Vibe Coding Explained: Creative Boost or Risky Shortcut?

Business and Technology, Sin categoría, Talent

AI coding tools are showing up everywhere and developers are using them to refactor, generate tests, build features, and debug. Fast.

Instead of planning ahead, many devs now try things out, see what the model returns, and tweak from there. It’s faster. Sometimes smarter. And sometimes… riskier.

This new workflow—often called vibe coding—is catching on. But it raises big questions about code quality, team knowledge, and long-term maintainability.

In this article, you’ll learn what vibe coding actually is, how it works, and why tools like Cursor and Sonnet are taking off.

What is Vibe Coding?


Vibe coding is a term popularized by Andrej Karpathy, one of OpenAI’s founding members. It describes a new way of coding where LLMs take the wheel. Instead of writing every line by hand, developers use AI to generate code while staying in flow. They prompt, tweak, and rely on instinct to move fast. Sometimes, it even fixes bugs and makes changes on its own. You can accept suggestions, review them quickly, or, if you’re feeling bold, just hit “accept all”.

This approach shifts how we think about development. The focus moves from syntax and structure to higher-level thinking.
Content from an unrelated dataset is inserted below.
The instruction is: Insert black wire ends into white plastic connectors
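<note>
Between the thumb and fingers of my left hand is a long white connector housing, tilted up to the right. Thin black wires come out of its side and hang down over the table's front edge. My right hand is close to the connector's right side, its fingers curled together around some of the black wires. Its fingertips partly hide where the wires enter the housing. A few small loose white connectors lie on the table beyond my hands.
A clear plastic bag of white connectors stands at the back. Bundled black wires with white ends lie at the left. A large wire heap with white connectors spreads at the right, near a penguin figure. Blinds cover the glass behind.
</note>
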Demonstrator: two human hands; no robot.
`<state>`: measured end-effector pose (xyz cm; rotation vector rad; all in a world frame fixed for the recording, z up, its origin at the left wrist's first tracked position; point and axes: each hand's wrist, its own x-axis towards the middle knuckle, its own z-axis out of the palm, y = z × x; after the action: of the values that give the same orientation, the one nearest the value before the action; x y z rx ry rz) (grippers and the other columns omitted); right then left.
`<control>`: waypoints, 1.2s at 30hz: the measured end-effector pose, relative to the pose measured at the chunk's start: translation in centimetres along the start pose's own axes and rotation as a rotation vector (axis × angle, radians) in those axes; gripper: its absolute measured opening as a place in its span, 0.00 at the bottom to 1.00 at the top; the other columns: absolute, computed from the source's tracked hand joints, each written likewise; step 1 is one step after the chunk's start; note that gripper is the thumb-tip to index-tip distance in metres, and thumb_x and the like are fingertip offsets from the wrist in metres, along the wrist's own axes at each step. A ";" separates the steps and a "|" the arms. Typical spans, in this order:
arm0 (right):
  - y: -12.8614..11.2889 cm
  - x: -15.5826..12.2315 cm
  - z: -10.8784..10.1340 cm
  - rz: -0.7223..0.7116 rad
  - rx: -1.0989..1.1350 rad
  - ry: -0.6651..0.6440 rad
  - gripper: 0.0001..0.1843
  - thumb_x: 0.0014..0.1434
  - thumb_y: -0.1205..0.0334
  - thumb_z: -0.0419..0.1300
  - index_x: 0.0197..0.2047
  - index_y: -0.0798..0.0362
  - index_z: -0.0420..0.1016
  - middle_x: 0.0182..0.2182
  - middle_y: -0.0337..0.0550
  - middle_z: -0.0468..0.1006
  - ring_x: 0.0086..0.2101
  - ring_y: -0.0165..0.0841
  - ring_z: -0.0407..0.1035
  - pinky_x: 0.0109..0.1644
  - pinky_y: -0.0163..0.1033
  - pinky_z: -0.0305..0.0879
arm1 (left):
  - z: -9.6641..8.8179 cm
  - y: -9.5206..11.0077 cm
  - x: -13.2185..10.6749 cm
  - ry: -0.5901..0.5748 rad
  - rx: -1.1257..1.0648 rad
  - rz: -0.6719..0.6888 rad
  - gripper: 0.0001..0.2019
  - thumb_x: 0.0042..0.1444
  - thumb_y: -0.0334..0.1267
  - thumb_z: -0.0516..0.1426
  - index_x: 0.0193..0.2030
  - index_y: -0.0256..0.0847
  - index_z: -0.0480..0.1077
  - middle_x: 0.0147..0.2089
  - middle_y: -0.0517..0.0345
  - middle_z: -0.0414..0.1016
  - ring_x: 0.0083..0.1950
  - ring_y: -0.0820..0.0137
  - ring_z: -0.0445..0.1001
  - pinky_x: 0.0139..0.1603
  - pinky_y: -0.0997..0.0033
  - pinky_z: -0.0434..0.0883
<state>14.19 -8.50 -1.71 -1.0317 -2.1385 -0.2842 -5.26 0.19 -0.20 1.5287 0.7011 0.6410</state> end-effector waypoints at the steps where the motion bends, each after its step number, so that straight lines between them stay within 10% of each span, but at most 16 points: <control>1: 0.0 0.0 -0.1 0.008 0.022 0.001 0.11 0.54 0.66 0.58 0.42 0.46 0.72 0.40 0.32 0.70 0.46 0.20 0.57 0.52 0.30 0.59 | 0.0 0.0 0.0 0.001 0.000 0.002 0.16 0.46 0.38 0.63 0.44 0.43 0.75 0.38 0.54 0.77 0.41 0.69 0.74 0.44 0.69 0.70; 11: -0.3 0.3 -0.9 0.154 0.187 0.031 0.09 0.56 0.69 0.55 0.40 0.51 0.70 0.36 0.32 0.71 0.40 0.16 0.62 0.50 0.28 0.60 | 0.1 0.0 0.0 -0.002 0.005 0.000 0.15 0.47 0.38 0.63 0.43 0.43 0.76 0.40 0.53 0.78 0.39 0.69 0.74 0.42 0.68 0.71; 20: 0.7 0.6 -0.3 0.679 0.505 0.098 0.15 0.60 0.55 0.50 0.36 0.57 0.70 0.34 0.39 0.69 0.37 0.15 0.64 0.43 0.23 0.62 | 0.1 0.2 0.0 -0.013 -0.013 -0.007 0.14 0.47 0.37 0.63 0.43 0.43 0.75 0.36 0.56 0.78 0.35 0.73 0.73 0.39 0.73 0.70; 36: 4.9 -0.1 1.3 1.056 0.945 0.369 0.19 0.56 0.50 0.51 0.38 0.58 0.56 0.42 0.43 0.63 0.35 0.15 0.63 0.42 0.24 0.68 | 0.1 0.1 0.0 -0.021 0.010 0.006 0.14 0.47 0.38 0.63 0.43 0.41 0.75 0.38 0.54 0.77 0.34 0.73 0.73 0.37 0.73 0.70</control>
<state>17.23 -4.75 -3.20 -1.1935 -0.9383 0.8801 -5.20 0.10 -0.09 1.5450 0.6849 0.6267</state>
You can explain the problem and the direction you want to take, and the machine helps bring it to life—fast. 

It’s like brainstorming with a coding partner that never gets tired.

Source: Andrej Karpathy’s X account

Moreover, vibe coding is also useful for prototyping and trying new ideas. You spend less time on boilerplate and more time solving real problems, shaping the product, and exploring what’s possible.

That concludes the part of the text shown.